English · Español

03 — Collective ops, NCCL, and cost math¶

🇪🇸 Las "primitivas" de la comunicación distribuida son cinco: broadcast, reduce, all-reduce, reduce-scatter, all-gather. Cada estrategia (DDP, ZeRO-N, TP, PP) se compone de estas. Saber su coste — bytes movidos por worker, latencia mínima, dependencia de N — es como saber sumar antes de multiplicar.

Every distributed strategy in theory/01-data-parallel-and-zero.md and theory/02-parallelism-flavors.md is implemented using a small set of collective operations. Knowing them — and their costs — is what lets you predict whether a distribution plan will work before you run it.

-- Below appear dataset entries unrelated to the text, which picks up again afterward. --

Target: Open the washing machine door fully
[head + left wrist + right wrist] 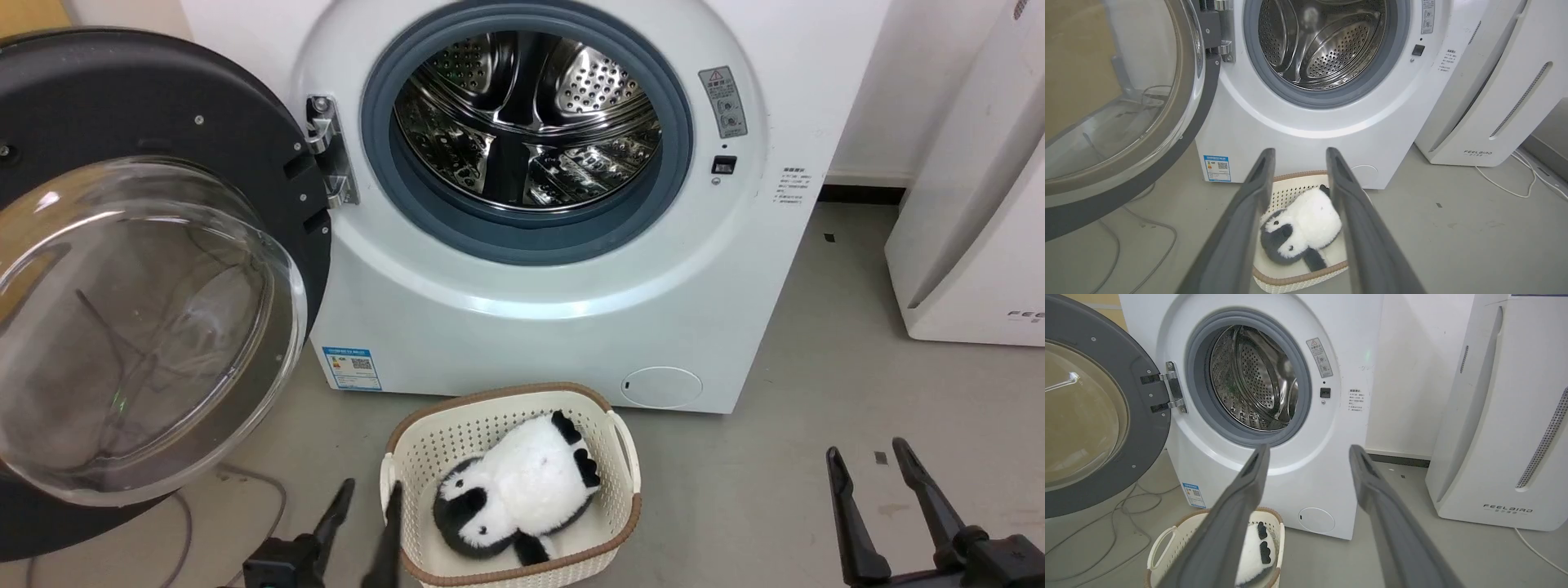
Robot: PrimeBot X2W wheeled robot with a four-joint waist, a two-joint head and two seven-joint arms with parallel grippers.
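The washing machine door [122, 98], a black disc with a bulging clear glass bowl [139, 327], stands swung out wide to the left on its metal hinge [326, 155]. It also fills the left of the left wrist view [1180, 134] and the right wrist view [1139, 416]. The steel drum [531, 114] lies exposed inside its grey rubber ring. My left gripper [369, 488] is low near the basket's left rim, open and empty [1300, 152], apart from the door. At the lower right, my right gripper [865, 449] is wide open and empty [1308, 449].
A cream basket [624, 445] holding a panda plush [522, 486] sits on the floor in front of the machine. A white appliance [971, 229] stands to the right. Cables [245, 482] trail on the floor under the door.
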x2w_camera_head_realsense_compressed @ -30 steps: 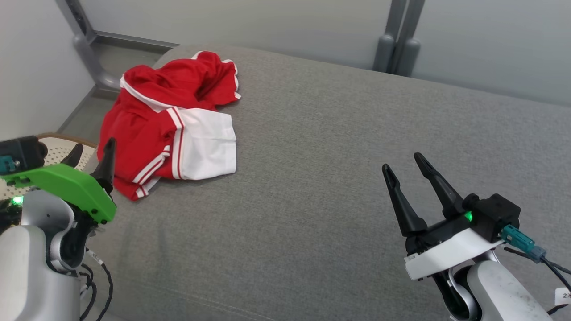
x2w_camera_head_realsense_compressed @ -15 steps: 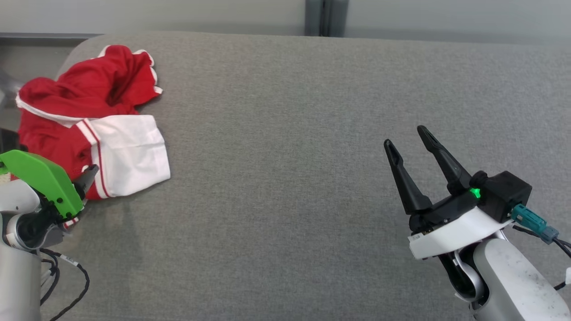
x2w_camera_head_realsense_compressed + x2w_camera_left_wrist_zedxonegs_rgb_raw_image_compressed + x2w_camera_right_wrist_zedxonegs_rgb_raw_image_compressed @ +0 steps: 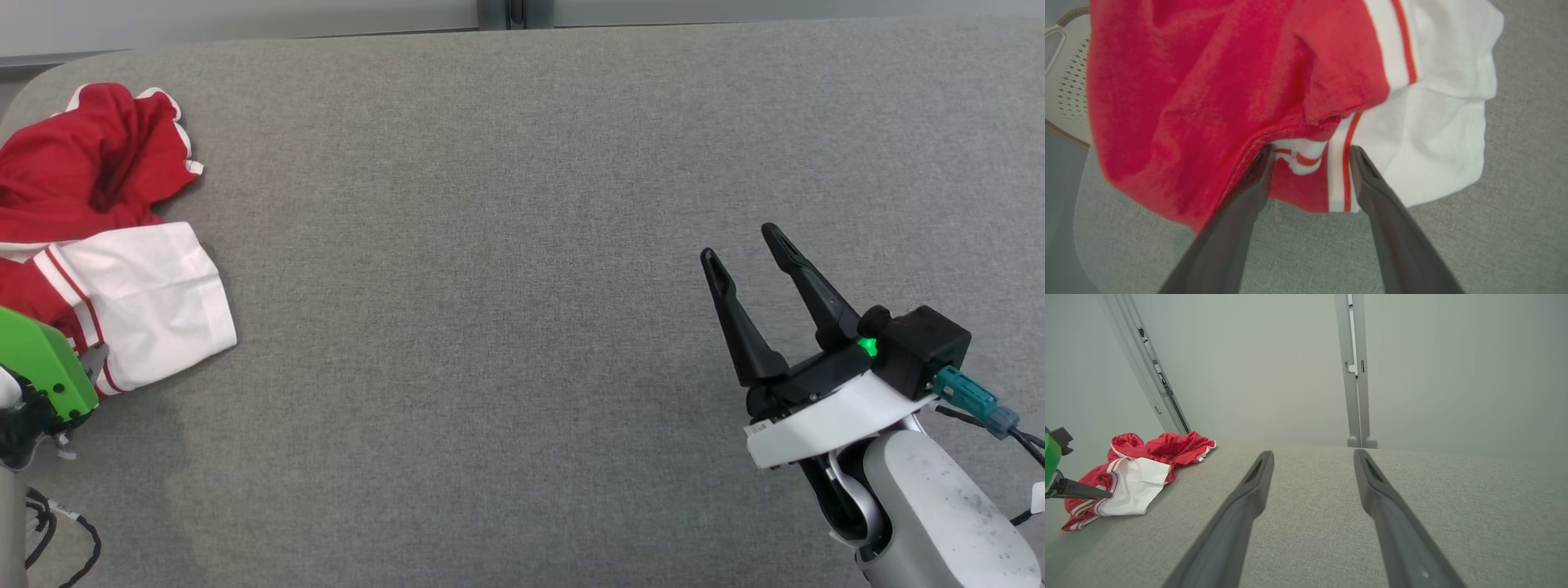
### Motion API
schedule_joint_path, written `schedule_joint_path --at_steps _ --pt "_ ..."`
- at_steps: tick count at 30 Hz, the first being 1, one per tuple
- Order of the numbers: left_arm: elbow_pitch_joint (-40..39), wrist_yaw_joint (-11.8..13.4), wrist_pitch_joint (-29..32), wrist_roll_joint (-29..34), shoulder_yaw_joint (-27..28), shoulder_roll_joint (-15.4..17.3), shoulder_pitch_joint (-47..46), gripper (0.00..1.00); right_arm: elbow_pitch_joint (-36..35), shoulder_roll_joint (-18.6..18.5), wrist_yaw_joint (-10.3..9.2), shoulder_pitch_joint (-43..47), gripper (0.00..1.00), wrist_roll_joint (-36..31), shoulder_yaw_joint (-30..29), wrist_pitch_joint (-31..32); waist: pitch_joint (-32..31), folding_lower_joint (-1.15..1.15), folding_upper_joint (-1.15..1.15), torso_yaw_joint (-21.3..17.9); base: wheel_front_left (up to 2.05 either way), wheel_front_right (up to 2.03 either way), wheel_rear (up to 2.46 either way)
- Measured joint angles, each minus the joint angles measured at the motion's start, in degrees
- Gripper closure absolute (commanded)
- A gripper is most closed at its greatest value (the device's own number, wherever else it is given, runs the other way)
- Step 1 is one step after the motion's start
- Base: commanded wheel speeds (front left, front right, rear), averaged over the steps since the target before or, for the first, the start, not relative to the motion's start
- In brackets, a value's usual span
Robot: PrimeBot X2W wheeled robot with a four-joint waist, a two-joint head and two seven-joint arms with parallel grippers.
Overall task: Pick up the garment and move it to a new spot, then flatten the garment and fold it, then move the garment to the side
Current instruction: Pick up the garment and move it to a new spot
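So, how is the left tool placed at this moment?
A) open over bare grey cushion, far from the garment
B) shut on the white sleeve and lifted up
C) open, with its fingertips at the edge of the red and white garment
C: the left wrist view shows the left tool open, its tips at the edge of the garment.

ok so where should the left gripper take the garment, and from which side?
I'd take the bunched striped hem at the near edge of the garment, where red folds over white. Come from the robot's side, low over the grey cushion: the left gripper straddles that raised fold, jaws open.
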Motion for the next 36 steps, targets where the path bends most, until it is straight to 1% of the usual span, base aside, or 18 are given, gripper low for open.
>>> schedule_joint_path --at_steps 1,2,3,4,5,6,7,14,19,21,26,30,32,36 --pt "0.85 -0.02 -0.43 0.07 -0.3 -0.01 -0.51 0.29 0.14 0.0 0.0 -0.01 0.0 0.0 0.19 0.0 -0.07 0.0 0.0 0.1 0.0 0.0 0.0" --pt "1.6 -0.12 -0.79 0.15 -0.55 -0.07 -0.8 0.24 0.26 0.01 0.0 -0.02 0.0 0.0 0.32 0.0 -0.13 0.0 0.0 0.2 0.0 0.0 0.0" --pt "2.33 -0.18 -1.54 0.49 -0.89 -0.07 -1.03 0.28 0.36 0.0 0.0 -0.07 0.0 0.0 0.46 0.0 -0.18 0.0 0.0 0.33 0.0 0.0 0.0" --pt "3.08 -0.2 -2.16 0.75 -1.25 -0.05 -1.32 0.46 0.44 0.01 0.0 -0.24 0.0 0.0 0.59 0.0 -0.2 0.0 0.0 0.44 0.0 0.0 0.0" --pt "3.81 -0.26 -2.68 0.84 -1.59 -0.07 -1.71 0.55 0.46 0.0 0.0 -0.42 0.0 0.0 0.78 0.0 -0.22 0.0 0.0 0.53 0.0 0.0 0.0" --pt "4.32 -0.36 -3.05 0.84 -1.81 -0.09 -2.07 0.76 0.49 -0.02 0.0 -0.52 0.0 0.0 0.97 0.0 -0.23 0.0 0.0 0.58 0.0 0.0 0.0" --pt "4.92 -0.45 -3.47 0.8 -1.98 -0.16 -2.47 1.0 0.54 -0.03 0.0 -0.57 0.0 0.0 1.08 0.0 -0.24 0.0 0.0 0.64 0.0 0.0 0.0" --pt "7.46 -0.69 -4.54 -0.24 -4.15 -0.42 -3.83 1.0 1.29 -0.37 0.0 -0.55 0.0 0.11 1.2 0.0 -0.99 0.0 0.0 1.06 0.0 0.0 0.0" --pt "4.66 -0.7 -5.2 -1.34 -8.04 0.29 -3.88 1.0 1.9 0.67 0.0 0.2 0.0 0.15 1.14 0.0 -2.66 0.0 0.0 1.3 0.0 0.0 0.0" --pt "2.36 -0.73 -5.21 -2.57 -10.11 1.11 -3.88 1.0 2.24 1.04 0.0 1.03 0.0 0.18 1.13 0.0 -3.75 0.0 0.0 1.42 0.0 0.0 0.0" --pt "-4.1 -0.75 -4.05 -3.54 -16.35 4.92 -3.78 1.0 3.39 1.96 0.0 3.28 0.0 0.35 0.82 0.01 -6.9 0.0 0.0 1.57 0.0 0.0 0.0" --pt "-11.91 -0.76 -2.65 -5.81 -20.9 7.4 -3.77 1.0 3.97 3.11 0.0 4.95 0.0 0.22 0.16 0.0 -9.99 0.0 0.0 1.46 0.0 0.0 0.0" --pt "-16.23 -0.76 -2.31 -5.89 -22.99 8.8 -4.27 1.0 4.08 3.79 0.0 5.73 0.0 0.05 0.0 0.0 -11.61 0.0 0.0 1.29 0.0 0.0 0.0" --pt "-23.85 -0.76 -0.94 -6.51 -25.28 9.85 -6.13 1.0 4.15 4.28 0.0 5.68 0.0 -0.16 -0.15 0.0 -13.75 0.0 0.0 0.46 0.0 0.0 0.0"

This page is the mechanics of the five collectives, the algorithms NCCL/gloo use to implement them, and the bandwidth math you need to plug into roofline-style estimates.

The five collectives¶

For $N$ workers, each holding a tensor $x_i$ of size $S$ (bytes):

Op	Input	Output
broadcast(src)	Worker `src` holds $x$; others hold nothing	All workers hold $x$
reduce(dst, op)	Each worker has $x_i$	Worker `dst` holds $\bigoplus_i x_i$ (e.g., sum)
all-reduce(op)	Each worker has $x_i$	All workers hold $\bigoplus_i x_i$
reduce-scatter(op)	Each worker has $x_i$ of size $S$	Each worker holds $1/N$ of $\bigoplus_i x_i$
all-gather	Each worker has $x_i$ of size $S/N$	All workers hold the full concatenation of size $S$

Two non-trivial identities:

$\textbf{all-reduce} = \textbf{reduce-scatter} + \textbf{all-gather}$.
$\textbf{broadcast} = \textbf{reduce}$ with a single non-identity input.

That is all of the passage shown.